(Required action)
Print the lines in the listing below starting at the line with "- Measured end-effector" and ending at the line with "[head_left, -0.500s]", both included. Reproduce them exactly and omit every picture.

#### Supplied data

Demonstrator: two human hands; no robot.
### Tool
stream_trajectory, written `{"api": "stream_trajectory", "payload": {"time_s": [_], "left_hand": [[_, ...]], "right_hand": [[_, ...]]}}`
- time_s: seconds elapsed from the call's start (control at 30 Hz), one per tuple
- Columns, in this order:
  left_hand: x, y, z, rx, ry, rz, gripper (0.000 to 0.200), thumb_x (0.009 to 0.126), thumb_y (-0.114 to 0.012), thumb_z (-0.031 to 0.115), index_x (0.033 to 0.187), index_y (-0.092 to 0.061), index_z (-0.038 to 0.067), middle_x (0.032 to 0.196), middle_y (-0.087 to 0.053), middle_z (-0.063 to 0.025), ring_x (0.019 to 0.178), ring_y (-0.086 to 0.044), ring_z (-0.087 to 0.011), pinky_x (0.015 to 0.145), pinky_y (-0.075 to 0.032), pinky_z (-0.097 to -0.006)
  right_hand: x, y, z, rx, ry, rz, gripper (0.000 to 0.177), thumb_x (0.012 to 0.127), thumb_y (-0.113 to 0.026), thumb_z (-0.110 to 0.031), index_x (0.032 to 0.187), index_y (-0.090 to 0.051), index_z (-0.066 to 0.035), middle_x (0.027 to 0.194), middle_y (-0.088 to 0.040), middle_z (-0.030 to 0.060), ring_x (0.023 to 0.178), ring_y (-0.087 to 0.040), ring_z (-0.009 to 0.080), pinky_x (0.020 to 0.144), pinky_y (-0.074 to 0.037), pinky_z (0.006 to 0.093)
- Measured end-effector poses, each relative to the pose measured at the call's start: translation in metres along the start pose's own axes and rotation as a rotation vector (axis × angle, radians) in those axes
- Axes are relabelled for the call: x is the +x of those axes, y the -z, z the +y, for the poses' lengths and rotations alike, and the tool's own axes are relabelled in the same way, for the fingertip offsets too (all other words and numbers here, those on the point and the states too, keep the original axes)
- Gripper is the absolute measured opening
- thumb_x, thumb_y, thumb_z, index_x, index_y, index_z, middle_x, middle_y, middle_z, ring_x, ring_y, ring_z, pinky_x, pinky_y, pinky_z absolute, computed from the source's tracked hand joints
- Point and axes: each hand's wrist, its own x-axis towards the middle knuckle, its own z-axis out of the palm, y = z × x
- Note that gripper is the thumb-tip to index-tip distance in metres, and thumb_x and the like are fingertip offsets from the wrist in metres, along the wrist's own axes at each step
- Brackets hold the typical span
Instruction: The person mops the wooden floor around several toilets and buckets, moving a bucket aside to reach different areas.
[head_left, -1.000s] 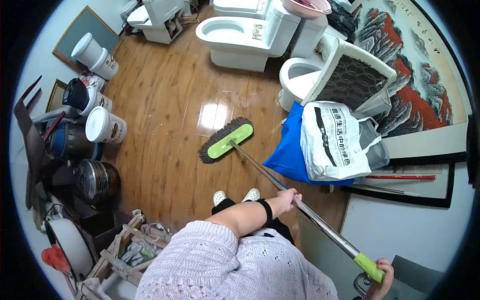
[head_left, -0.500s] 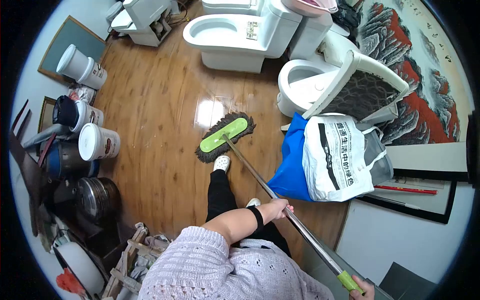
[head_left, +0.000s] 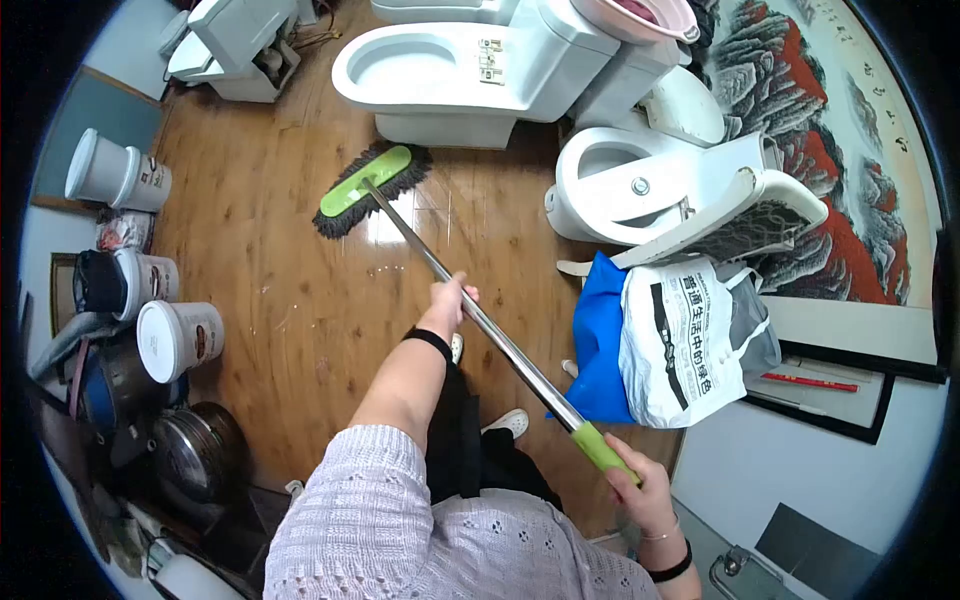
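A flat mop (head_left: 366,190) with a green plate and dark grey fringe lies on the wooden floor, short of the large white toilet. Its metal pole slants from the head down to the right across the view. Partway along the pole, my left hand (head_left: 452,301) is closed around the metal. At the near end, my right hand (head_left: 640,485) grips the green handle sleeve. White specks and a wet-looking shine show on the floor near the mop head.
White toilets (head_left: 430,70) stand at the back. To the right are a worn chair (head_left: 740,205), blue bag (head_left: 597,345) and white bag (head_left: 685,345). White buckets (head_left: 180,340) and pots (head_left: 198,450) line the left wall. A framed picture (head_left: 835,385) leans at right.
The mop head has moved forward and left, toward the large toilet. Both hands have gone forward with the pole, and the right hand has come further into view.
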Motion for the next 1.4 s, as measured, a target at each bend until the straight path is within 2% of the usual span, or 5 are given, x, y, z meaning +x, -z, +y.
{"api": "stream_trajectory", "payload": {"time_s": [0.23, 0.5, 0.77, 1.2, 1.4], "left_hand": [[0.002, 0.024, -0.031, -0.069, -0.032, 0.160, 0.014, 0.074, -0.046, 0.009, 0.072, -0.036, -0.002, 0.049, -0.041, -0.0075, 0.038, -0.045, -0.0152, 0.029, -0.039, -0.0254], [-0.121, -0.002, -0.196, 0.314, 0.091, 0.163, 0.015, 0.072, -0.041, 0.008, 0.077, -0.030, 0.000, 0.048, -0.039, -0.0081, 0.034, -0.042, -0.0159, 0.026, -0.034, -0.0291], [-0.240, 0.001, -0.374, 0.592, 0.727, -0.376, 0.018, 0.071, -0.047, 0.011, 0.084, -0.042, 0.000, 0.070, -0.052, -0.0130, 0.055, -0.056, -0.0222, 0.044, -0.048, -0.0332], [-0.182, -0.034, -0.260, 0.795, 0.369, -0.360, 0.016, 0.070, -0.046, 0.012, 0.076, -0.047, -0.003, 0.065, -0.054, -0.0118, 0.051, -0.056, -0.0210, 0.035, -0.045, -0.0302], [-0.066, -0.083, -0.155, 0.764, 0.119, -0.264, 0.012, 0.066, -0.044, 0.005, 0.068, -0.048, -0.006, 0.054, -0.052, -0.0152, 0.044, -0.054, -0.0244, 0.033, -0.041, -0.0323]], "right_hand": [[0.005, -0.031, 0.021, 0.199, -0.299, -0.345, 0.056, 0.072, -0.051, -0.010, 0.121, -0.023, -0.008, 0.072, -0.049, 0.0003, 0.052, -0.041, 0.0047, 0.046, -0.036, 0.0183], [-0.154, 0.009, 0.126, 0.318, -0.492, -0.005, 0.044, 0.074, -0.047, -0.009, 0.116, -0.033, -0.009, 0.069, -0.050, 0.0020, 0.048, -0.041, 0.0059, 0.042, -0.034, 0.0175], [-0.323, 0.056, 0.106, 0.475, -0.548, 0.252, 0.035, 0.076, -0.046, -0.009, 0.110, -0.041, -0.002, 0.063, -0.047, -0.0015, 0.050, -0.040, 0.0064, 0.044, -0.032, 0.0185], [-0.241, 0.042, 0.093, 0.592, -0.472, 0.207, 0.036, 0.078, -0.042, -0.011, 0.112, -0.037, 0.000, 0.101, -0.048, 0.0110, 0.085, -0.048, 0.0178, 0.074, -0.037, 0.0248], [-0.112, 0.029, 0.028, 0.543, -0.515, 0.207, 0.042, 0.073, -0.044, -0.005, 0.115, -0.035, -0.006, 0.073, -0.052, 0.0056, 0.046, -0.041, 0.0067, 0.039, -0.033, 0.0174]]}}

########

(Finished exercise)
- Measured end-effector poses, each relative to the pose measured at the call's start: translation in metres along the start pose's own axes and rotation as a rotation vector (axis × angle, radians) in those axes
- Axes are relabelled for the call: x is the +x of those axes, y the -z, z the +y, for the poses' lengths and rotations alike, and the tool's own axes are relabelled in the same way, for the fingertip offsets too (all other words and numbers here, those on the point and the states too, keep the original axes)
- Gripper is the absolute measured opening
- thumb_x, thumb_y, thumb_z, index_x, index_y, index_z, middle_x, middle_y, middle_z, ring_x, ring_y, ring_z, pinky_x, pinky_y, pinky_z absolute, computed from the source's tracked hand joints
- Point and axes: each hand's wrist, its own x-axis towards the middle knuckle, its own z-axis out of the palm, y = z × x
- Note that gripper is the thumb-tip to index-tip distance in metres, and thumb_x and the like are fingertip offsets from the wrist in metres, along the wrist's own axes at each step
- Brackets hold the typical span
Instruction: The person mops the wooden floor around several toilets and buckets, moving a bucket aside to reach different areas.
[head_left, -1.000s] 
[head_left, -0.500s] 

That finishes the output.